The seal mechanism is fixed to the periphery of the main shaft and is in contact with the outer peripheral surface of a sleeve that rotates integrally with the main shaft , and the seal case that holds the seal and is detachably attached to the case side And consists of
The seal housing portion of the case is formed with a seal case detachment operation hole for detaching the seal case from the case by inserting a seal case detachment tool from the outside.
On the other hand, on the outer peripheral surface of the seal case inserted inside the case, a screw hole is provided at a position where the axis can coincide with the seal case attaching / detaching operation hole, and a set bolt is screwed into the screw hole. And the head of the retaining bolt is caught in the seal case attaching / detaching operation hole,
The seal case is against the case It is configured not to move in the axial direction toward the tool mounting side .
[0010]
According to the tool holder of the present invention, when replacing the seal or the sleeve, first, a removal tool is inserted from the operation hole of the case, the seal case is separated from the case, and this is removed.
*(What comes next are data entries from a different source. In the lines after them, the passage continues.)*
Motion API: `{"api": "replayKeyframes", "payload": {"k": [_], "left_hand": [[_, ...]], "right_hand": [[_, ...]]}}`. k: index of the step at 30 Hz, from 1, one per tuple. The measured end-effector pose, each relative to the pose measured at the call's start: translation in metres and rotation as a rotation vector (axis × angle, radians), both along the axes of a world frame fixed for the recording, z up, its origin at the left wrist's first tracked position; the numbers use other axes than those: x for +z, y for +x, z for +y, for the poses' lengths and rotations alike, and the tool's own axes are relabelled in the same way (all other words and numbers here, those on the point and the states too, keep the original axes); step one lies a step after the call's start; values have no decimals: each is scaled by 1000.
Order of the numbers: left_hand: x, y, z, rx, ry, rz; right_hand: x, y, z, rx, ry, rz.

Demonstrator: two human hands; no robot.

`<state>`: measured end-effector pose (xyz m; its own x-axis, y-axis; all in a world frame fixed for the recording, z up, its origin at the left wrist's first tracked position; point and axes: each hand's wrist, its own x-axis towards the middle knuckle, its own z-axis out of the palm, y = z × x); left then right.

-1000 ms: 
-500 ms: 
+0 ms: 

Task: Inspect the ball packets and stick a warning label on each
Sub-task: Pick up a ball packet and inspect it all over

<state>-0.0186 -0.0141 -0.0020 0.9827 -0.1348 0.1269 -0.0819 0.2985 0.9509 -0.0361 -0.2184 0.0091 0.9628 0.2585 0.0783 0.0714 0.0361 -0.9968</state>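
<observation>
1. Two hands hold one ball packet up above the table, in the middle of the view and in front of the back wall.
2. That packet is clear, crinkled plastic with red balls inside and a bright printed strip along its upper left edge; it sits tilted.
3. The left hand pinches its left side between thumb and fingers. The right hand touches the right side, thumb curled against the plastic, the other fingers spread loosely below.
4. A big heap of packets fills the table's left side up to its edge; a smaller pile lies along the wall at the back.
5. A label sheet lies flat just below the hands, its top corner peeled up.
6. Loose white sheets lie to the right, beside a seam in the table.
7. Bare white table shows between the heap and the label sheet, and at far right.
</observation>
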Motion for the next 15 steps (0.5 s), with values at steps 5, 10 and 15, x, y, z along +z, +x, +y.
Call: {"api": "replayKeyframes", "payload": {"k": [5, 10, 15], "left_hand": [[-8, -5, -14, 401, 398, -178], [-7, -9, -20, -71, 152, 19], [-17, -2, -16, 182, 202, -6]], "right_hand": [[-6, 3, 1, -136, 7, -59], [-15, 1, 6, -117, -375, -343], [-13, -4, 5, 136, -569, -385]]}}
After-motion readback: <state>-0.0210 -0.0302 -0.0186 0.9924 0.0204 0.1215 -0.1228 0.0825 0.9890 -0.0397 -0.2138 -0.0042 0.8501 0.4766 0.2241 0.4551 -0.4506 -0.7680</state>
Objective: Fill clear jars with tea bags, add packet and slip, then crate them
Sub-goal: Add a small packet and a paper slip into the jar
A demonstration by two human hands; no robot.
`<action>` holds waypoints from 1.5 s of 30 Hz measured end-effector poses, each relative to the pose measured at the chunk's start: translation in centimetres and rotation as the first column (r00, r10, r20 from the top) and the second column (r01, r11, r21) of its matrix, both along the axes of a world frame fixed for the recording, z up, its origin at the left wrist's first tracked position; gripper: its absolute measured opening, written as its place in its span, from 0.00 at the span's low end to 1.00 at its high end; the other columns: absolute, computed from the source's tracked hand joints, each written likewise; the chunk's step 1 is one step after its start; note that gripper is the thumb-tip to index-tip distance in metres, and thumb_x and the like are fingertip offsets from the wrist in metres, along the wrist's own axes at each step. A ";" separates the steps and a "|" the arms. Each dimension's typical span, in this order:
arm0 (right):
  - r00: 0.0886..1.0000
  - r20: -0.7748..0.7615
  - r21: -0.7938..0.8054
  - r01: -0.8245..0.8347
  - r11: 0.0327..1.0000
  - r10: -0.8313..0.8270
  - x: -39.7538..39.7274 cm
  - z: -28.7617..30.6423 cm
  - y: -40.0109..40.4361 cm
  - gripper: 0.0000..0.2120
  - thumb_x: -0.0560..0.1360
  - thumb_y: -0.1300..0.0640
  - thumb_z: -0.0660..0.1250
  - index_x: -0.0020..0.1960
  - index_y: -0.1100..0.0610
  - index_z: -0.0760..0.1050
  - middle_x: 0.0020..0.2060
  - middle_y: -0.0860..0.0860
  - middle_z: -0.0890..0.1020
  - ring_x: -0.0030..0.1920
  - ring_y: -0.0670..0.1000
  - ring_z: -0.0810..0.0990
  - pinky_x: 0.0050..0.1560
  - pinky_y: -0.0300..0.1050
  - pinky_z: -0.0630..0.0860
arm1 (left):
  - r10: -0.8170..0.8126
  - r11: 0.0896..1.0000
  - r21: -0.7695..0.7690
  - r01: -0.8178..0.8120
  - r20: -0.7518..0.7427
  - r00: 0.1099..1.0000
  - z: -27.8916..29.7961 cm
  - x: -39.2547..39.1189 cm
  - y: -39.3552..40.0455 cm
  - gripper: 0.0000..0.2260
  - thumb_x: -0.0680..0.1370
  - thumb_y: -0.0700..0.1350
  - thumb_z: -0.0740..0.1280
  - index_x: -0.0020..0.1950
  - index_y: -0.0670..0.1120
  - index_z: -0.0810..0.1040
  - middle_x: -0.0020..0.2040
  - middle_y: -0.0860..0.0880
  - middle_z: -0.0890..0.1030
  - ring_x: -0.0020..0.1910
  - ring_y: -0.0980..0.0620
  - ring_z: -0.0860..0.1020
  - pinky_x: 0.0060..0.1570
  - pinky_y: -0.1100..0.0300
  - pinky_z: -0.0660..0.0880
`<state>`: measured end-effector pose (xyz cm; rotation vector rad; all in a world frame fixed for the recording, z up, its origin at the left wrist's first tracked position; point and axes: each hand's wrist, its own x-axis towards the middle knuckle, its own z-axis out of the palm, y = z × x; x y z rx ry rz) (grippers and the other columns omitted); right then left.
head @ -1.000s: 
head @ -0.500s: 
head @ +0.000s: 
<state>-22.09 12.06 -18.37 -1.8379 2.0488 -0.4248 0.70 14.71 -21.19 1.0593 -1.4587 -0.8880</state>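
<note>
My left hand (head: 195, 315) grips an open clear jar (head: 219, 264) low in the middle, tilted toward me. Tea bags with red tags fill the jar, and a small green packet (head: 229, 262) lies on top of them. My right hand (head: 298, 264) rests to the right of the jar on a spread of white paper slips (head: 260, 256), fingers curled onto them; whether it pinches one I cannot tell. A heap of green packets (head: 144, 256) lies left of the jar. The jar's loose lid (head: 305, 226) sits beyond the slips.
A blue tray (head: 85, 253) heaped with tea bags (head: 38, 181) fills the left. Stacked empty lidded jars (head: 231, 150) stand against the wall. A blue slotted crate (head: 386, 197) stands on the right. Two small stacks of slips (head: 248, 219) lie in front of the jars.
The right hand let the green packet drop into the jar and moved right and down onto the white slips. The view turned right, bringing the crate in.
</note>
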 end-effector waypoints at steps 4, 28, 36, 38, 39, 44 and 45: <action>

Similarly, a detaching tool is inserted from the operation hole to separate the sleeve from the main shaft, and this is removed. Of the seal case and the sleeve thus extracted, the parts that need to be replaced are replaced, and the seal mechanism is attached to the seal housing portion of the case again in the order of the sleeve and the seal case. At this time, the liquid passage connecting the liquid receiving mechanism and the case may not be removed. Therefore, the number of man-hours for replacement itself is smaller than before.
[0011]
Further, according to this tool holder, the seal mechanism is accommodated inside the case so as to be almost entirely accommodated, and the liquid passage from the liquid receiving mechanism is fixed to the case. The case supports the pressure. Therefore, the seal case is not directly subjected to such a liquid pressure or the like, and is unlikely to be in a biased contact state with the sleeve. Therefore, uneven wear of the seal is unlikely to occur, and the number of replacements is reduced as much as the life of the seal is extended. In particular, when the seal case is attached to the case so as to be slidable in the radial direction, this effect is further ensured.
[0012]
In addition, there is a gap between the case and the seal case so that the inclined case and the seal case do not come into contact with each other even if the case is inclined with respect to the main shaft by a force applied to the liquid receiving mechanism. It is better if it is formed. By configuring in this way, there is no risk of “the inclined case is unevenly contacted with the seal case, so that the seal is unevenly contacted with the sleeve and is unevenly worn”, and further reliability can be obtained with respect to the improvement of the life. Because.
[0013]
By the way, when the seal mechanism is mounted so as to be almost entirely inside the case as described above, each of the case, the seal mechanism, and the main shaft can be kept liquid-tight by a seal member such as an O-ring. As a result, the following problems may occur.
[0014]
One of them is that when you try to pull out the seal case of the seal mechanism that is assembled in such a liquid-tight state, if nothing is devised, the space behind it becomes negative pressure Therefore, it is a problem that it is difficult to extract the seal case. On the contrary, when the seal case is inserted, there is a possibility that the air in the back space does not escape well and the seal case cannot be easily inserted.
[0015]
Therefore, in the present invention, it is preferable that an atmosphere communication hole for communicating a space between the seal mechanism housed inside and the bearing portion to the atmosphere is formed in the seal housing portion of the case. This is because when the seal case is inserted and removed, the air in the space behind the seal case can freely flow through the air communication hole and does not obstruct the extraction and insertion. As a result, it is possible to easily replace parts of the seal mechanism, and it is possible to further reduce the number of man-hours for replacement.
[0016]
DETAILED DESCRIPTION OF THE INVENTION
Embodiments of the present application will be described below with reference to the drawings. FIG. 1 shows a structure near a machining end in a machine tool, A is a machine tool main body such as a machining center, B is a tool holder for attaching a tool to the main body, and C is a tool.
[0017]
The machine tool main body A is well known, 2 is a frame, 3 is a spindle, 4 is a bearing, 5 is a holder mounting hole, and is formed in a tapered shape. 6 is an oil supply base attached to the frame 2, 7 is a recessed hole provided at the tip, 8 is an O-ring for sealing, 9 is an oil passage, and is connected to a pump for supplying oil as is well known. . The oil is, for example, cutting oil or coolant. In some cases, water may be used in addition to oil. In the present specification, these are collectively referred to as oil.
[0018]
Next, the tool holder B will be described.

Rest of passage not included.